Dafür glänzt der Winzling da, wo sich für viele der grösste Teile des Autolebens abspielt: Auf den kurzen Strecken zwischen zu Hause, Büro und Supermarkt.
Für die vielen täglichen Kurzstreckenfahrten reicht der Akku mit 16,7 kWh Speicherkapazität locker aus. Zwar schwindet die Reichweite auf der Autobahn schnell, doch im urbanen Verkehr sind auch deutlich mehr als 100 Kilometer zwischen den Ladestopps möglich – sofern das überhaupt nötig ist. Studien zeigen, dass der durchschnittliche Europäer pro Tag kaum mehr als 30 Kilometer zurücklegt.
Zudem hat der kleine Akku einen Vorteil an der Ladestation: Eine noch seltene Schnellladestation mit 50 kW oder mehr Leistung braucht es hier nicht, um den Akku schnell zu befüllen. Schon an einer Wallbox mit 22 kW Leistung ist der Akku nach rund 45 Minuten komplett geladen. Wer über Nacht zu Hause laden kann, kommt auch mit einer normalen Haushaltsteckdose aus.

Smart EQ Fortwo.

Smart EQ Fortwo.

Wie man es von Smart gewohnt ist, bietet der Wagen auch in der E-Version überraschend luftiges Raumgefühl für zwei Personen. Der Kofferraum mit zweiteiliger Heckklappe bietet genügend Platz für drei bis vier Einkaufstaschen – genug für die meisten täglichen Besorgungen. Hinzu kommen praktische Details wie die zahlreichen Ablagefächer oder ein Halteband auf dem Beifahrersitz, mit dem sich Handtaschen oder anderes Kleingepäck praktisch befestigen lassen.

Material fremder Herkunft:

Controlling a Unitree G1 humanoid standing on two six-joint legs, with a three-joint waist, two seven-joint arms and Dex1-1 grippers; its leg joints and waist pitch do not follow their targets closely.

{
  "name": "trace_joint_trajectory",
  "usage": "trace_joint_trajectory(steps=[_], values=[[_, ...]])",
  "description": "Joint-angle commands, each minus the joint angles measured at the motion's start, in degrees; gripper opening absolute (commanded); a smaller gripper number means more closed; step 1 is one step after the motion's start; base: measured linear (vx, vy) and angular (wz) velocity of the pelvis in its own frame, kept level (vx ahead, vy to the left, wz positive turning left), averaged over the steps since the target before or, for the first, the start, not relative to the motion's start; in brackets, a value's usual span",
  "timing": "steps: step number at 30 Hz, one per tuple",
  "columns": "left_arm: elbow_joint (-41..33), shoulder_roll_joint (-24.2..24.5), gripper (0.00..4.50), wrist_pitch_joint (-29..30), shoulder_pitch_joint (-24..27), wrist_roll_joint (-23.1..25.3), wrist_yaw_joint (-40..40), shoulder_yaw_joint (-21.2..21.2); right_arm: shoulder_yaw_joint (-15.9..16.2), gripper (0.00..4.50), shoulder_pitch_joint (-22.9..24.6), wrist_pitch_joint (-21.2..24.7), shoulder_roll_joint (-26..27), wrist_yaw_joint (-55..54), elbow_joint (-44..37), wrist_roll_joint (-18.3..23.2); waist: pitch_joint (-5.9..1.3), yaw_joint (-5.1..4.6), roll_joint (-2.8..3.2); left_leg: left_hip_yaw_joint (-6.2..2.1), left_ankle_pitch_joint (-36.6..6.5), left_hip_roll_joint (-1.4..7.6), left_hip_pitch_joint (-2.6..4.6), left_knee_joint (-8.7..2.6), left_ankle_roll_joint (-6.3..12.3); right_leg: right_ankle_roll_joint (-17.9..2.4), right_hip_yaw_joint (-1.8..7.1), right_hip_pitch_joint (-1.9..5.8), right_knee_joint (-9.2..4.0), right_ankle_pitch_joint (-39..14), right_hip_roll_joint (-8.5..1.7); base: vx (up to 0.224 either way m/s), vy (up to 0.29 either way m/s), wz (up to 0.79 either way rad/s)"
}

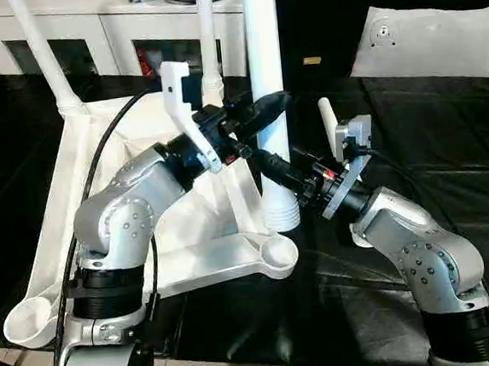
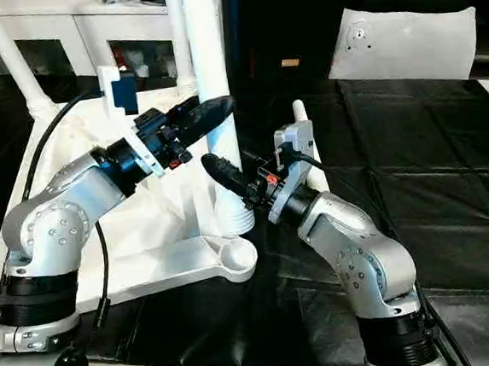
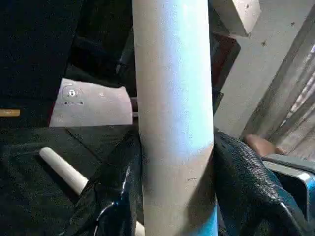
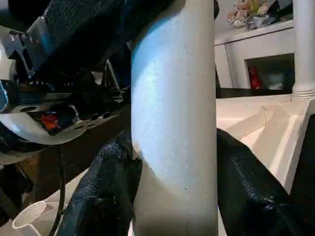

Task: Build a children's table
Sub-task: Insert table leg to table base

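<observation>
The children's table top (image 1: 81,180) lies upside down on the black cloth, with two legs (image 1: 42,48) (image 1: 207,41) standing in its far corner sockets. A third leg (image 1: 263,53) stands upright, its ribbed foot (image 1: 281,212) resting just beyond the empty near-right socket (image 1: 278,253). My left gripper (image 1: 270,105) is shut on this leg from the left, and my right gripper (image 1: 265,164) is shut on it lower down from the right. In the wrist views the leg (image 3: 174,123) (image 4: 174,123) sits between black fingers (image 3: 246,182) (image 4: 103,196). Another leg (image 1: 327,117) lies on the cloth behind my right wrist.
The near-left socket (image 1: 27,320) is empty and hangs near the front edge of the work surface. White cabinets with glass doors (image 1: 111,32) stand at the back. A flat white panel (image 1: 429,40) lies at the far right on the black cloth (image 1: 448,157).
</observation>
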Motion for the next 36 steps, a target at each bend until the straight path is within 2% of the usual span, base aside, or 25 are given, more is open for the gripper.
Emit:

Angetrieben wird der Stromer von einer 60 kW (81 PS) starken E-Maschine an der Hinterachse. Dank 160 Nm Drehmoment wirkt der Antrieb gerade bei Stadt-Geschwindigkeiten spritzig und kräftig – und bereitet im kleinen Auto sogar Fahrfreude. Für Freude sorgt auch der geringe Wendekreis: Da der Motor die Hinterräder antreibt, können die Vorderräder sehr stark einschlagen. Mit einem Wendekreisdurchmesser von 6,95 Metern kann der Zweiplätzer problemlos auf einer Zweispurigen Strasse in einem Zug wenden – und lässt sich auch in engen Parkgaragen problemlos manövrieren. Das erspart viel Stress und bringt zusätzlichen Fahrspass.

Der Smart EQ Fortwo.

Der Smart EQ Fortwo.

Fazit: Der Smart EQ Fortwo ist definitiv kein Auto für alle Fälle. Für die meisten kleinen Besorgungen und Aufgaben im Alltag ist er aber beinahe unschlagbar praktisch. Allerdings ist der elektrische Smart mit mindestens 25 212 Franken nicht gerade günstig – zumal er in vielen Fällen eher als Zweitwagen in Frage kommt. Dafür glänzt der Stromer mit sehr günstigen Unterhaltskosten. Der E-Antrieb ist praktisch wartungsfrei und Strom für 100 Kilometer kostet lediglich um die drei Franken. Zudem profitiert man vielerorts von vergünstigter Strassenverkehrsabgabe.

Und: Der kleine Stadtwagen kann auf Wunsch auch Geld verdienen. Per Smartphone-App kann man seinen Smart verleihen; der Entleiher kann das Auto per App öffnen und mit einem im Auto hinterlegten Schlüssel starten. Als Verleiher kann man in der App einen Preis pro Minute oder Kilometer festlegen. So kann das Auto von Freunden oder Bekannten genutzt werden – und dem Besitzer Geld einbringen, anstatt nur nutzlos in der Garage zu stehen.